Problem details:
What is needed is the full set of records, word for word, with no pictures.

======== Recorded information ========

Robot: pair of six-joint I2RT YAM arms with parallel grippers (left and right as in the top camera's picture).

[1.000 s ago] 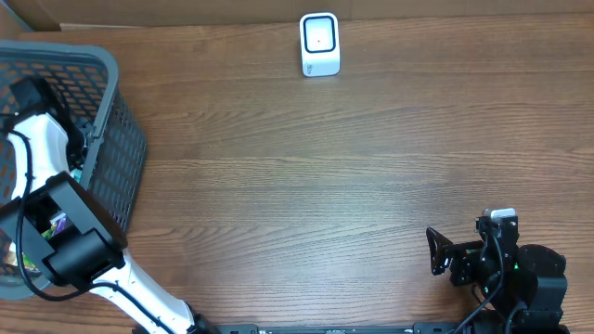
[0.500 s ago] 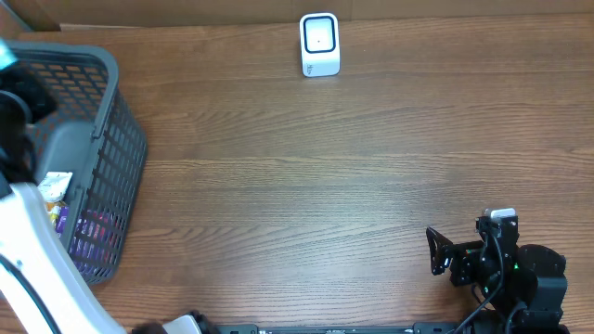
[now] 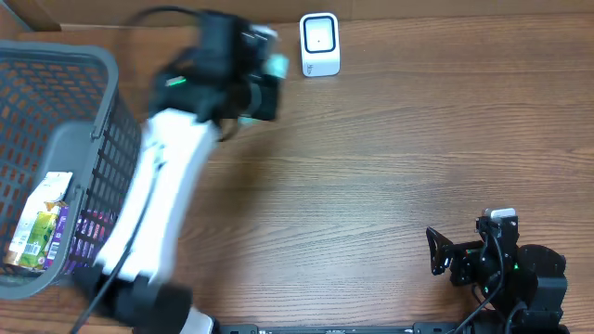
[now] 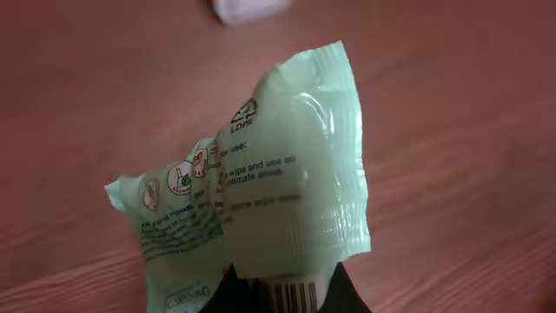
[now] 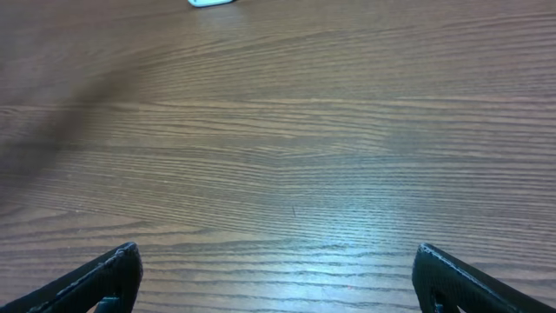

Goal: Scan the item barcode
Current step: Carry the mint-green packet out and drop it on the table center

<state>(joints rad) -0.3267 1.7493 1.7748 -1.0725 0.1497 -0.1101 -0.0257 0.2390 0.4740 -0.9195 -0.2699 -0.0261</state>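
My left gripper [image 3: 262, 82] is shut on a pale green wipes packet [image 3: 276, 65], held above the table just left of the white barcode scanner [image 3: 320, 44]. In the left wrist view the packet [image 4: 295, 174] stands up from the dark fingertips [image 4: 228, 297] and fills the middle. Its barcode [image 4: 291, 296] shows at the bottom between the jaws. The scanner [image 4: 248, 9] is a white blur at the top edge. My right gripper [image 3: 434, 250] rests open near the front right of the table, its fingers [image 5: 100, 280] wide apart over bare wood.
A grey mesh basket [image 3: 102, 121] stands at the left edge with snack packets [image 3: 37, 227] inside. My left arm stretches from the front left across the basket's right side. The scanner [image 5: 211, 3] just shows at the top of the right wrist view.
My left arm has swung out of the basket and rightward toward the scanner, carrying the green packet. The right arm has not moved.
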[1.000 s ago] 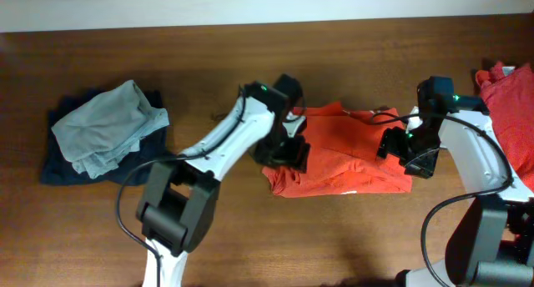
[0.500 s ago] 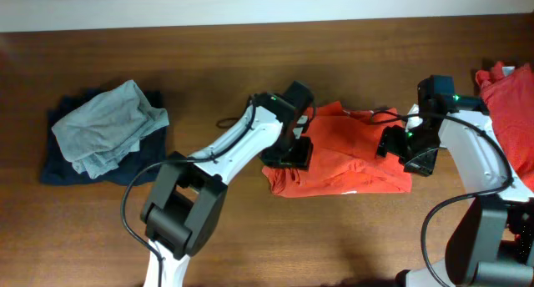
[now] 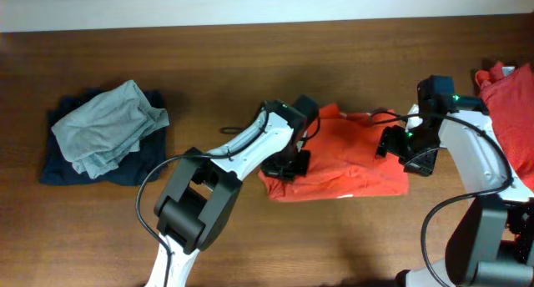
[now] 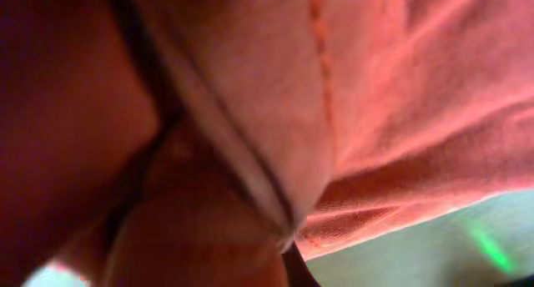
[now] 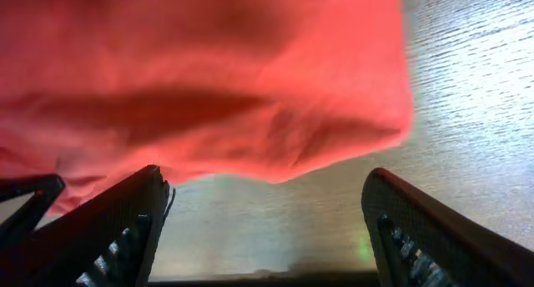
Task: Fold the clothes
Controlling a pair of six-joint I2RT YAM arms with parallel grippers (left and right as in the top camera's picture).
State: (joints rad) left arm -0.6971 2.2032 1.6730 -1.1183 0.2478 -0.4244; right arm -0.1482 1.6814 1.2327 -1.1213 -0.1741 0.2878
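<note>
The red-orange T-shirt [image 3: 350, 153] lies bunched, partly folded, in the middle of the desk [image 3: 250, 62]; the left claw [image 3: 288, 163] is closed at its left edge, apparently pinching the cloth that fills its wrist view; the right claw [image 3: 407, 153] stands open at the right hem, fingers wide apart and gripping nothing. The step in hand looks like taking hold of both sides for a fold; next, the right claw likely needs to close on the hem before either arm lifts, so the cloth rises evenly.
</note>
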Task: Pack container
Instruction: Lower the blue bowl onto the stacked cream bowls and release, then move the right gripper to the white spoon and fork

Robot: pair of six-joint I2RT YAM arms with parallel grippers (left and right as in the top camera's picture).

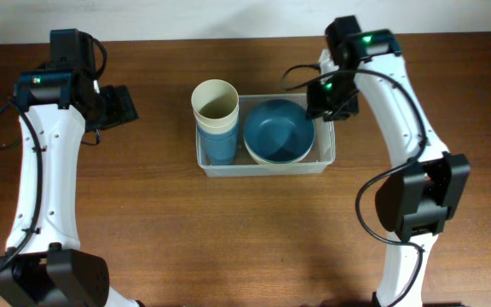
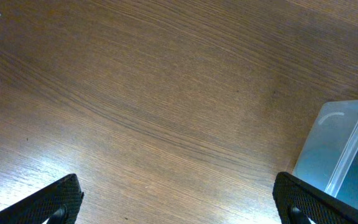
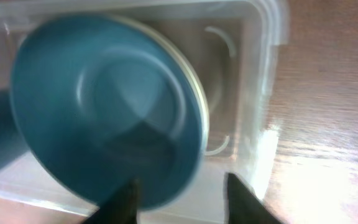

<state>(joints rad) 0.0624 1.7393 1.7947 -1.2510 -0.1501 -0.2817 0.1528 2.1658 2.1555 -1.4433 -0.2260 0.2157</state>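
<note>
Container [image 1: 267, 169] holding blue bowl [image 1: 278, 128], stacked cups [image 1: 216, 109], right pincer [image 3: 180, 182] parted

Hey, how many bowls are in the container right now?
2: a blue bowl sits nested on a cream bowl, both in the right half of the container. More could be hidden underneath the stack.

You see a brown wood-grain surface [image 1: 228, 247]. The clear container [image 1: 267, 168] rests flat directly on it, near its middle, long side running left to right.
</note>
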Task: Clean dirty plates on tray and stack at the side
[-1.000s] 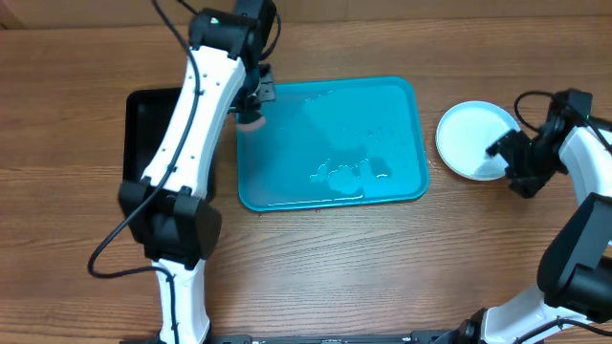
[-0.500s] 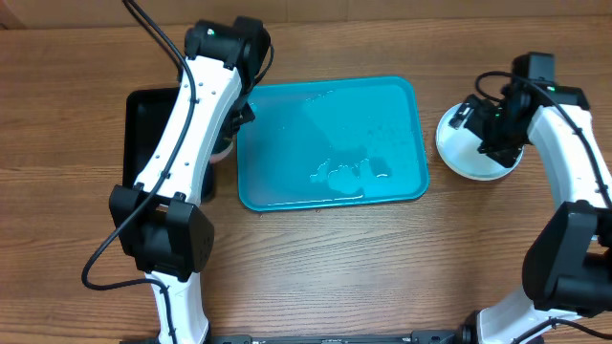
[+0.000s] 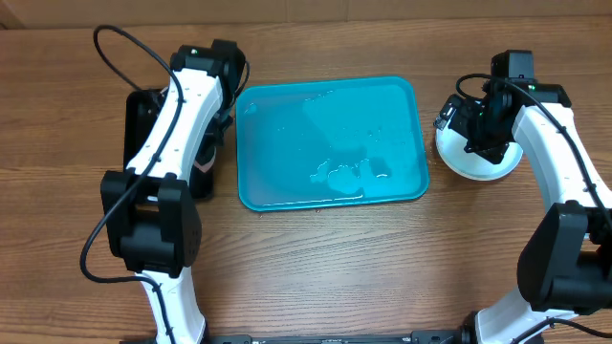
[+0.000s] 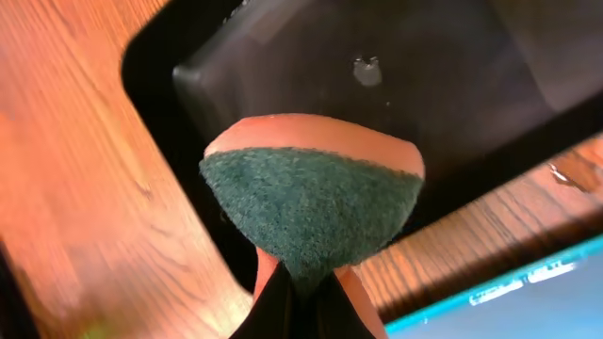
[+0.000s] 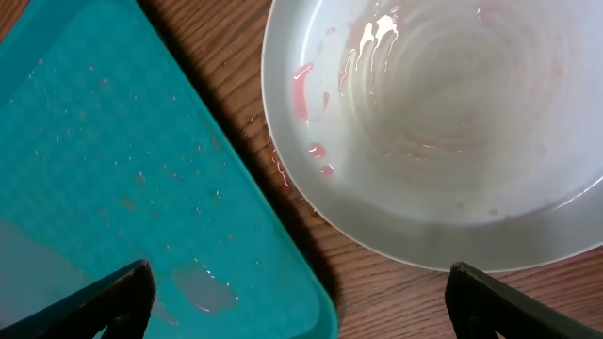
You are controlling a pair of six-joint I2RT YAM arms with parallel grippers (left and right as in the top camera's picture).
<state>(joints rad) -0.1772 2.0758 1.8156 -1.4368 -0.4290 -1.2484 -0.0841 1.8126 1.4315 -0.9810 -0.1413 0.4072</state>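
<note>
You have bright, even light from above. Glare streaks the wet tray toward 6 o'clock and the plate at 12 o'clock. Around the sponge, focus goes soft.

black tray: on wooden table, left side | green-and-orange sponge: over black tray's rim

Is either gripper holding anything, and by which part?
The left gripper pinches a green-faced orange scrub sponge by its narrow lower end; the right gripper is open, empty.
</note>
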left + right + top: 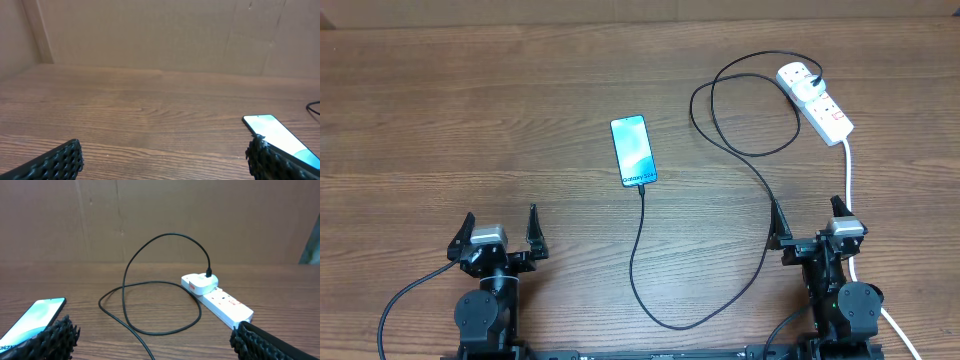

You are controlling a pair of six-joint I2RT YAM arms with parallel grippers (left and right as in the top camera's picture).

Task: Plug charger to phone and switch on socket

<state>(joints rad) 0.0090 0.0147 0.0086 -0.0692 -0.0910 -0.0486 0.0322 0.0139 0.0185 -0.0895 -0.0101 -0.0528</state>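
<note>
Overhead: slim rectangular phone (633, 151) w/ cyan lit screen lies flat. Thin black charger cable (642, 205), prob. light & floppy, reaches phone's near end; best gripped just behind tip. White oblong socket block (817, 101) w/ red markings sits right of phone, further back. Left gripper (501, 212) & right gripper (807, 208) sit nearer than phone, fingers wide, empty.

Phone (633, 151), charger (681, 327), socket (817, 102) on wooden table (470, 120)
</note>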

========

Solution:
Robot: pair of six-joint I2RT YAM arms with parallel grippers (left and right as in the top camera's picture).

[1.000 s ago] 
[0.500 s ago] 
[now] 
[now] 
[now] 

Goal: Scan the item barcode
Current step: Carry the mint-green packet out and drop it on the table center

<state>(joints rad) -0.3267 1.7493 1.7748 -1.0725 0.1497 -0.1101 -0.0257 0.2390 0.4740 -0.9195 -0.2699 -0.0261</state>
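My left gripper [image 3: 262, 82] is shut on a pale green wipes packet [image 3: 276, 65], held above the table just left of the white barcode scanner [image 3: 320, 44]. In the left wrist view the packet [image 4: 295, 174] stands up from the dark fingertips [image 4: 228, 297] and fills the middle. Its barcode [image 4: 291, 296] shows at the bottom between the jaws. The scanner [image 4: 248, 9] is a white blur at the top edge. My right gripper [image 3: 434, 250] rests open near the front right of the table, its fingers [image 5: 100, 280] wide apart over bare wood.
A grey mesh basket [image 3: 102, 121] stands at the left edge with snack packets [image 3: 37, 227] inside. My left arm stretches from the front left across the basket's right side. The scanner [image 5: 211, 3] just shows at the top of the right wrist view.
My left arm has swung out of the basket and rightward toward the scanner, carrying the green packet. The right arm has not moved.
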[1.000 s ago] 
[0.500 s ago] 
[now] 
[now] 
[now] 
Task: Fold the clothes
Controlling a pair of six-joint I2RT YAM arms with parallel grippers (left and right as in the top camera's picture).
State: (joints rad) left arm -0.6971 2.2032 1.6730 -1.1183 0.2478 -0.4244; right arm -0.1482 1.6814 1.2327 -1.1213 -0.1741 0.2878
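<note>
The red-orange T-shirt [image 3: 350, 153] lies bunched, partly folded, in the middle of the desk [image 3: 250, 62]; the left claw [image 3: 288, 163] is closed at its left edge, apparently pinching the cloth that fills its wrist view; the right claw [image 3: 407, 153] stands open at the right hem, fingers wide apart and gripping nothing. The step in hand looks like taking hold of both sides for a fold; next, the right claw likely needs to close on the hem before either arm lifts, so the cloth rises evenly.
</note>
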Task: Pack container
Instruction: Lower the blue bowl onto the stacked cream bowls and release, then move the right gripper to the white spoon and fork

Robot: pair of six-joint I2RT YAM arms with parallel grippers (left and right as in the top camera's picture).


<state>(joints rad) 0.0624 1.7393 1.7947 -1.2510 -0.1501 -0.2817 0.1528 2.1658 2.1555 -1.4433 -0.2260 0.2157</state>
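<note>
Container [image 1: 267, 169] holding blue bowl [image 1: 278, 128], stacked cups [image 1: 216, 109], right pincer [image 3: 180, 182] parted

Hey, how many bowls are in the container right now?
2: a blue bowl sits nested on a cream bowl, both in the right half of the container. More could be hidden underneath the stack.

You see a brown wood-grain surface [image 1: 228, 247]. The clear container [image 1: 267, 168] rests flat directly on it, near its middle, long side running left to right.
</note>
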Task: Clean dirty plates on tray and stack at the side
[-1.000s] 
[-0.500s] 
[+0.000s] 
[+0.000s] 
[+0.000s] 
You are controlling a pair of six-joint I2RT YAM arms with parallel grippers (left and right as in the top camera's picture).
<state>(joints rad) -0.1772 2.0758 1.8156 -1.4368 -0.4290 -1.2484 -0.0841 1.8126 1.4315 -0.9810 -0.1413 0.4072</state>
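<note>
You have bright, even light from above. Glare streaks the wet tray toward 6 o'clock and the plate at 12 o'clock. Around the sponge, focus goes soft.

black tray: on wooden table, left side | green-and-orange sponge: over black tray's rim

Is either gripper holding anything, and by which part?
The left gripper pinches a green-faced orange scrub sponge by its narrow lower end; the right gripper is open, empty.
</note>
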left + right + top: 

You are controlling a pair of six-joint I2RT YAM arms with parallel grippers (left and right as in the top camera's picture).

Task: Plug charger to phone and switch on socket

<state>(joints rad) 0.0090 0.0147 0.0086 -0.0692 -0.0910 -0.0486 0.0322 0.0139 0.0185 -0.0895 -0.0101 -0.0528</state>
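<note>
Overhead: slim rectangular phone (633, 151) w/ cyan lit screen lies flat. Thin black charger cable (642, 205), prob. light & floppy, reaches phone's near end; best gripped just behind tip. White oblong socket block (817, 101) w/ red markings sits right of phone, further back. Left gripper (501, 212) & right gripper (807, 208) sit nearer than phone, fingers wide, empty.

Phone (633, 151), charger (681, 327), socket (817, 102) on wooden table (470, 120)
</note>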

Work on the exercise is now concluded.